Exercise description → Repeat the full listing, word for word.

Data below →
>>>

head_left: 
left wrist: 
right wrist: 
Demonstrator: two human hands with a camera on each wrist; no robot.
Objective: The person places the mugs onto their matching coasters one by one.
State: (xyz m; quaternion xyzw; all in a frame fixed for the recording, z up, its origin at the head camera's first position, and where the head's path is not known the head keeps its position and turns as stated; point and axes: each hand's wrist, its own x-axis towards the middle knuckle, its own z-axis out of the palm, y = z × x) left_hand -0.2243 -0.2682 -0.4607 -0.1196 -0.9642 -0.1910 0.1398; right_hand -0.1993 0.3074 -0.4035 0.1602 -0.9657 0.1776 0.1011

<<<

Result for this task →
head_left: 
left wrist: 
right wrist: 
Demonstrator: two human hands with a camera on each wrist; no robot.
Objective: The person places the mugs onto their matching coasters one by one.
State: (xyz m; quaternion xyzw; all in a frame fixed for the recording, z up, its origin at the head camera's first position, and where the head's path is not known the head keeps its position and turns as stated; point and axes: each hand's wrist, its own x-axis towards the middle knuckle, its own z-axis out of the palm, y = z × x) left_hand -0.2243 -0.2682 -0.4607 -0.1196 -0.9642 -0.1910 0.1398; right_hand -0.1993 0.3074 -0.4035 0.1602 -0.9657 0.1776 0.1011

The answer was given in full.